◆ TASK: Return each line of the entries that mentions the word "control".

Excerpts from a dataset
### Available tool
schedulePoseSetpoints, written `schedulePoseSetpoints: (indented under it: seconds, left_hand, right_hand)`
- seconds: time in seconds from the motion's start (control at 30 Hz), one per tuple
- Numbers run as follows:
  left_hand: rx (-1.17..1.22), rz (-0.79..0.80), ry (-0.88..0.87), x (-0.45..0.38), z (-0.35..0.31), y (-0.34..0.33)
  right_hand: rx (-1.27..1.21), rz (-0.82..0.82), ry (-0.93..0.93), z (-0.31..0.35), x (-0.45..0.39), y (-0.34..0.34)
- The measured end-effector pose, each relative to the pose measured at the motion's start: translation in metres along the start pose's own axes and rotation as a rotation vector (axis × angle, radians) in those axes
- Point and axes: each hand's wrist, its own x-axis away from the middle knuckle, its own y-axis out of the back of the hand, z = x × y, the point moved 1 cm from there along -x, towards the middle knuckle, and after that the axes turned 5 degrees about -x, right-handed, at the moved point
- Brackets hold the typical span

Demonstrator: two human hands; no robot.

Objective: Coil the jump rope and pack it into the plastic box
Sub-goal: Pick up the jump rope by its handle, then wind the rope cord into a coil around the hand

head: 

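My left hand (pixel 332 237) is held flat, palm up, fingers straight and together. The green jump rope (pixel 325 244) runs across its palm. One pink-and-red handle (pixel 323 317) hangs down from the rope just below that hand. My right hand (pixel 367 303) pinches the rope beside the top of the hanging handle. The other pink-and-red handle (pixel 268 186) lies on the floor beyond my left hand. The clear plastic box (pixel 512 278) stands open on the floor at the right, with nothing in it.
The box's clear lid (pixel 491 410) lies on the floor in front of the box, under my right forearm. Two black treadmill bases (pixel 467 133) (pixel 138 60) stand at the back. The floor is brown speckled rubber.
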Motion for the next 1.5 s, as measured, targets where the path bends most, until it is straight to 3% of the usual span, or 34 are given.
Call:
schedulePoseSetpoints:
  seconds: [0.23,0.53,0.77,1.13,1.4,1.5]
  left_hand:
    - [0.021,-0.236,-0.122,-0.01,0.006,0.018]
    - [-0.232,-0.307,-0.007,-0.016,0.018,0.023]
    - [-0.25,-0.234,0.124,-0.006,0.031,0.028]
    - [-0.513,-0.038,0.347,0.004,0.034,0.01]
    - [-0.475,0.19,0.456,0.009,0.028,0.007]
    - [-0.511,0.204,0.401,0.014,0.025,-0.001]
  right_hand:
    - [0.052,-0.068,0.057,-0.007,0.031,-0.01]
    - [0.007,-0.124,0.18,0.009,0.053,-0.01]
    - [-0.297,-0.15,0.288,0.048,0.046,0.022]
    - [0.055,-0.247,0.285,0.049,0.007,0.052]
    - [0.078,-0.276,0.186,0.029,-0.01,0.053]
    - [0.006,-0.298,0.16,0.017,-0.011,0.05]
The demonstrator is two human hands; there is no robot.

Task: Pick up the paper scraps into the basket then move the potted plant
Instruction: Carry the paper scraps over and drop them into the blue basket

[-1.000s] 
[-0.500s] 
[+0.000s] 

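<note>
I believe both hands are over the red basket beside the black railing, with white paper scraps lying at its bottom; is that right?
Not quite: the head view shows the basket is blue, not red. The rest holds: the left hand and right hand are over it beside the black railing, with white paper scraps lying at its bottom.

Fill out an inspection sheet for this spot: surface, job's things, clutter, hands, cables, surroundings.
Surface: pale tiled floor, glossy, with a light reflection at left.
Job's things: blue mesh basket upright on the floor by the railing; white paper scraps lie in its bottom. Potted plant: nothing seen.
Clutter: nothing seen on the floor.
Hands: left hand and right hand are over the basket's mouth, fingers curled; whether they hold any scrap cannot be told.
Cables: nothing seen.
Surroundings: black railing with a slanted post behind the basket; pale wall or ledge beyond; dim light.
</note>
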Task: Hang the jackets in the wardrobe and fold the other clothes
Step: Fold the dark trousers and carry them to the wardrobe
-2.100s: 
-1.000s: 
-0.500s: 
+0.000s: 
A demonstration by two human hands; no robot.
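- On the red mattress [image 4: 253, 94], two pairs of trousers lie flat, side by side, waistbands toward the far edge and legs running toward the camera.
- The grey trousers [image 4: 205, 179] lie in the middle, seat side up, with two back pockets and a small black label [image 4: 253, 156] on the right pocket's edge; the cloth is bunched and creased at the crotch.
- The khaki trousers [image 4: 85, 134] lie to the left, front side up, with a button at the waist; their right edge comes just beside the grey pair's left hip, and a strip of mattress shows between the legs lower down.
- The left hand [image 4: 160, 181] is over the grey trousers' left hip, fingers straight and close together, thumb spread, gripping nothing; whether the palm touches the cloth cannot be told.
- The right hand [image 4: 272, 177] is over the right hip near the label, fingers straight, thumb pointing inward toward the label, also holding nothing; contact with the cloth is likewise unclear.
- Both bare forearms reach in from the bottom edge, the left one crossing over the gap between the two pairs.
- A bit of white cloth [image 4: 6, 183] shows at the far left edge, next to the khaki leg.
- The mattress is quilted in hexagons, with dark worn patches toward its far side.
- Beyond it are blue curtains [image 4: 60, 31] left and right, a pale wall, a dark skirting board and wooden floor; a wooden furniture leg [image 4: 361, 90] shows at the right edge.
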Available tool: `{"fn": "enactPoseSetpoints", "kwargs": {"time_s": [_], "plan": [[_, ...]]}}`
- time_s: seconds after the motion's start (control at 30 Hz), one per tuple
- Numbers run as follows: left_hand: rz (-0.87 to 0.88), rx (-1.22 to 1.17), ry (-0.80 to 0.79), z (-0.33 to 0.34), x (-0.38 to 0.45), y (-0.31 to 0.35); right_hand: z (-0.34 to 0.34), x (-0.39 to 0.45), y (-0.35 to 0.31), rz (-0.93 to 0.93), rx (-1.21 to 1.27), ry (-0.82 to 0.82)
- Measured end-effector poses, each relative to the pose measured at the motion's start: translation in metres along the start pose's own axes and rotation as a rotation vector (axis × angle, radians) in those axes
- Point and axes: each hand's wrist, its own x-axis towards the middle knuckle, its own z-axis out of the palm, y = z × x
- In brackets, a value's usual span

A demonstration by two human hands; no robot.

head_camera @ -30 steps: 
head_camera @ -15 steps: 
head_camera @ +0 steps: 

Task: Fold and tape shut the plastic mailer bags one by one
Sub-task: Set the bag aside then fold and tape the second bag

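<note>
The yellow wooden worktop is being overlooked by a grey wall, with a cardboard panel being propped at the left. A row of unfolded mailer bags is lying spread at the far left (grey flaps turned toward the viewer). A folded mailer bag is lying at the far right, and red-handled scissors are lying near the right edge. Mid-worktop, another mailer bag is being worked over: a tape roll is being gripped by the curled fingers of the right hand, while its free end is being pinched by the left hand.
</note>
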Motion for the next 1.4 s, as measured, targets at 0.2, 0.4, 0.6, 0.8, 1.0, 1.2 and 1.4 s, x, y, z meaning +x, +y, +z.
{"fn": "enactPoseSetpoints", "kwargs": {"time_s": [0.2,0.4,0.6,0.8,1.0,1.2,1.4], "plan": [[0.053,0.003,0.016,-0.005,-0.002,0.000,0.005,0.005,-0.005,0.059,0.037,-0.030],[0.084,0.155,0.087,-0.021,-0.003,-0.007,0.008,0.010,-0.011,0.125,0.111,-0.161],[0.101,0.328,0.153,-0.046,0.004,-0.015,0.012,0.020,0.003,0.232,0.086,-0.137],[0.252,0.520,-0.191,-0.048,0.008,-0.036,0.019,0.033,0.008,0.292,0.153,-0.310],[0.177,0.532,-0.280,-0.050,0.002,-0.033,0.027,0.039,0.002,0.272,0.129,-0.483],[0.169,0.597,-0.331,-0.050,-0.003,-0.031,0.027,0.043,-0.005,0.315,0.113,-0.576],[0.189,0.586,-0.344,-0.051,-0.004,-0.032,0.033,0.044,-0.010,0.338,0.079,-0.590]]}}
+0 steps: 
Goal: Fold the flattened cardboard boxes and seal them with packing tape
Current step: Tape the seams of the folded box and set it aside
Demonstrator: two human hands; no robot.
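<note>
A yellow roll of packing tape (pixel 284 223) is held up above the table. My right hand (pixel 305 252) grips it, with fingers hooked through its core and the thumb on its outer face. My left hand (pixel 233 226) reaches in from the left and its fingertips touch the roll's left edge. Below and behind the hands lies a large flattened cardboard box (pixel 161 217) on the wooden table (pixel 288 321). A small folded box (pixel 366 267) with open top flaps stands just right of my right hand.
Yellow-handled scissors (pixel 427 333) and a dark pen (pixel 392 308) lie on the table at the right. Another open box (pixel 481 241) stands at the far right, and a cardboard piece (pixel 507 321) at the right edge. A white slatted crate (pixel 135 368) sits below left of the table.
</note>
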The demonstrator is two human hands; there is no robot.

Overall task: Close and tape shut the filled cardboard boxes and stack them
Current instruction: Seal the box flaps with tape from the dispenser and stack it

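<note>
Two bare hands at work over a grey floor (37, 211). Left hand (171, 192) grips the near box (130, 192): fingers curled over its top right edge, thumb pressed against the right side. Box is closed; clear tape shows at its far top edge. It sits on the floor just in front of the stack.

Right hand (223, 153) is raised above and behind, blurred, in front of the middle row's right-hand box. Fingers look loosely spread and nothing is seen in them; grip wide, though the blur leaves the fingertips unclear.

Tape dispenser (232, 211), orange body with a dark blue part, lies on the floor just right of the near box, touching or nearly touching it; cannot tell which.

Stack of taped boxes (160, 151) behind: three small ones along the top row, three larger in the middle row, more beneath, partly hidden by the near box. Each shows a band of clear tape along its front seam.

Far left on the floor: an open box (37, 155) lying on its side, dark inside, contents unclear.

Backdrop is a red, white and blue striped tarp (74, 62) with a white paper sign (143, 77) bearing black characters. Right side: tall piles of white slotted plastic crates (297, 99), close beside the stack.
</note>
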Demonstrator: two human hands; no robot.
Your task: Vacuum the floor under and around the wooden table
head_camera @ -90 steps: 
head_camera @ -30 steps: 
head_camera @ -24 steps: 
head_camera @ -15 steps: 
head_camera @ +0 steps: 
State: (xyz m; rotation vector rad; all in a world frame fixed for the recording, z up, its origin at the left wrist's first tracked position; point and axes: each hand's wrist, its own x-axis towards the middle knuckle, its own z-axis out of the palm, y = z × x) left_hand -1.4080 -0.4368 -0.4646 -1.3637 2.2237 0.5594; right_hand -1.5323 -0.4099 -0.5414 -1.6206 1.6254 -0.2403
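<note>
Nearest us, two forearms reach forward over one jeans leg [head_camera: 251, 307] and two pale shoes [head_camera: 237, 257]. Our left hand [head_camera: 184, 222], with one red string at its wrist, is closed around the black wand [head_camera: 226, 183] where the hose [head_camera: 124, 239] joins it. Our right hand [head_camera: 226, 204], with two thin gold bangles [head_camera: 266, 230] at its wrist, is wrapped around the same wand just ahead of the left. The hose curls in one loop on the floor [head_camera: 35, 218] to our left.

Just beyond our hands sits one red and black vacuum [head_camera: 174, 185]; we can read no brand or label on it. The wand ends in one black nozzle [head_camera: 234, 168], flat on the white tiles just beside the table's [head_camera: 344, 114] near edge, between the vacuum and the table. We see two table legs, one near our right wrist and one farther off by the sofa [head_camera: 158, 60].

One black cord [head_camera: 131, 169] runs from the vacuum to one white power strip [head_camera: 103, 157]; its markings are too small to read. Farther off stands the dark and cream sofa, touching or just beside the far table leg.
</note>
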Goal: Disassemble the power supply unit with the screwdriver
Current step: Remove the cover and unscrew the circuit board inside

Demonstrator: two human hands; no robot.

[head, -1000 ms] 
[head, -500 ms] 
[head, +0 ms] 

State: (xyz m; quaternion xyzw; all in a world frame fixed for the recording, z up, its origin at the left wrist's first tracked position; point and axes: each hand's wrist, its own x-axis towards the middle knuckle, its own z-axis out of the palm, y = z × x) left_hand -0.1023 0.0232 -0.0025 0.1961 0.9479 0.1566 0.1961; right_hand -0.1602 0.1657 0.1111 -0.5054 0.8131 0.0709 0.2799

◆ RESPONSE AREA:
- seconds: time in seconds from the motion's start (control at 30 Hz), one per tuple
- time_s: seconds after the motion's start (control at 30 Hz), one per tuple

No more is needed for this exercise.